Repeat exactly, and only, the lines of the material below from the one that contains "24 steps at" through its final line.

:::

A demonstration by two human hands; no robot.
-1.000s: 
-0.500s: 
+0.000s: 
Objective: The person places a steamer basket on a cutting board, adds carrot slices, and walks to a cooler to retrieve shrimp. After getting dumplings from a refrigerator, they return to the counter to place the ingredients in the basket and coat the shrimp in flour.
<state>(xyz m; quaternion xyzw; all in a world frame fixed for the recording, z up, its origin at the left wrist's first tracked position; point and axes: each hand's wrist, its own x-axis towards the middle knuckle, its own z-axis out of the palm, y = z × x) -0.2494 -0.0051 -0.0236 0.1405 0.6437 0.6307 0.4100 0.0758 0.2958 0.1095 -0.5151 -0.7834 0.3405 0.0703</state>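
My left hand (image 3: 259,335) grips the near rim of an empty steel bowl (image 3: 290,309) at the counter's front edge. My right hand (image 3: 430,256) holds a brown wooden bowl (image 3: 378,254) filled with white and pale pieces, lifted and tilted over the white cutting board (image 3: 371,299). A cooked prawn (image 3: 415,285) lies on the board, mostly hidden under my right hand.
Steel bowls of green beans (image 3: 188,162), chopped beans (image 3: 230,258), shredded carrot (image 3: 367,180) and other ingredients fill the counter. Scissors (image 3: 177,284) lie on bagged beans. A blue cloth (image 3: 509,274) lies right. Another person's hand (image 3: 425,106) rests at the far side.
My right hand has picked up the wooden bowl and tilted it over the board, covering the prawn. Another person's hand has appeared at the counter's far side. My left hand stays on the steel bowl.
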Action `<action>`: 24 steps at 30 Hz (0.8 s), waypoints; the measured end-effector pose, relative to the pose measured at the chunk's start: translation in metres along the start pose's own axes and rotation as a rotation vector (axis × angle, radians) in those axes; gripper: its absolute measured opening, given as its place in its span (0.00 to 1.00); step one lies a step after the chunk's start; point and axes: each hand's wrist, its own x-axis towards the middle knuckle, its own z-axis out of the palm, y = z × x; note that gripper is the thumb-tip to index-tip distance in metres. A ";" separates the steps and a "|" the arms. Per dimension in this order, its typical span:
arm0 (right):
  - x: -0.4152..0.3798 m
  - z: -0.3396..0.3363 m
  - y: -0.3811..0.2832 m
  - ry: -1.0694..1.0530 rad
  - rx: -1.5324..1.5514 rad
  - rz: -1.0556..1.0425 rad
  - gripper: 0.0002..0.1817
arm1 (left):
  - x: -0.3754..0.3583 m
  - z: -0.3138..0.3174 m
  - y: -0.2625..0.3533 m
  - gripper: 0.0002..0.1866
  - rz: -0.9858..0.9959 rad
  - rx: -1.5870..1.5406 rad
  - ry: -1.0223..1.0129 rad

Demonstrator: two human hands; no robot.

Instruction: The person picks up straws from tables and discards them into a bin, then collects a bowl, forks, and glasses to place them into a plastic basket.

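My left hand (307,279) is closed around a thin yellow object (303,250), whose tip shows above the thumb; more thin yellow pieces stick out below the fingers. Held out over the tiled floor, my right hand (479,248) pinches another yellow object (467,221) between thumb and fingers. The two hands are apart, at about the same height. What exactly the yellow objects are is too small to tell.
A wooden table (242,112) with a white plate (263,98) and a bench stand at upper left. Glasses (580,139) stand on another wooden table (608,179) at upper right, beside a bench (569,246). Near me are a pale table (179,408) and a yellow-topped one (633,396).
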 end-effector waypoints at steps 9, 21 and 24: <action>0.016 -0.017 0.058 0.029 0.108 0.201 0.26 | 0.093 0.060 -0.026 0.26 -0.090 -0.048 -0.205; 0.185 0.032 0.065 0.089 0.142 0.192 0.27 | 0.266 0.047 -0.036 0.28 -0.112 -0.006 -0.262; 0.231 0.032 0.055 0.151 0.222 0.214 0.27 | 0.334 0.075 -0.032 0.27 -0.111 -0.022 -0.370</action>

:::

**Expected answer:**
Action `<action>`: 24 steps at 30 Hz (0.8 s), waypoints; the measured end-effector pose, relative to the pose measured at the chunk's start: translation in metres along the start pose's own axes and rotation as a rotation vector (axis × angle, radians) in those axes; gripper: its absolute measured opening, given as its place in its span (0.00 to 1.00); step one lies a step after the chunk's start; point and axes: each hand's wrist, its own x-axis towards the middle knuckle, its own z-axis out of the palm, y = z × x; note that gripper is the thumb-tip to index-tip distance in metres. A ";" separates the steps and a "|" the arms. Per dimension in this order, its typical span:
arm0 (right):
  - x: -0.4152..0.3798 m
  - z: -0.3396..0.3363 m
  - y: -0.3811..0.2832 m
  - ry: -1.0694..1.0530 rad
  - rx: -1.5324..1.5514 rad
  - rz: -1.0556..1.0425 rad
  - gripper: 0.0002..0.1817
arm1 (left):
  - x: -0.3754..0.3583 m
  - z: -0.3138..0.3174 m
  - y: -0.2625..0.3533 m
  - gripper: 0.0002..0.1866
  - rz: -0.9858..0.9959 rad
  - rx: -1.5870..1.5406 rad
  - ry: -1.0223..1.0129 rad

Demonstrator: two human hands; no robot.

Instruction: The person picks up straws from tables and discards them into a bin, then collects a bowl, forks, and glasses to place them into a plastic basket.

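My left hand (307,279) is closed around a thin yellow object (303,250), whose tip shows above the thumb; more thin yellow pieces stick out below the fingers. Held out over the tiled floor, my right hand (479,248) pinches another yellow object (467,221) between thumb and fingers. The two hands are apart, at about the same height. What exactly the yellow objects are is too small to tell.
A wooden table (242,112) with a white plate (263,98) and a bench stand at upper left. Glasses (580,139) stand on another wooden table (608,179) at upper right, beside a bench (569,246). Near me are a pale table (179,408) and a yellow-topped one (633,396).
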 end-effector waypoints at steps 9, 21 and 24: <action>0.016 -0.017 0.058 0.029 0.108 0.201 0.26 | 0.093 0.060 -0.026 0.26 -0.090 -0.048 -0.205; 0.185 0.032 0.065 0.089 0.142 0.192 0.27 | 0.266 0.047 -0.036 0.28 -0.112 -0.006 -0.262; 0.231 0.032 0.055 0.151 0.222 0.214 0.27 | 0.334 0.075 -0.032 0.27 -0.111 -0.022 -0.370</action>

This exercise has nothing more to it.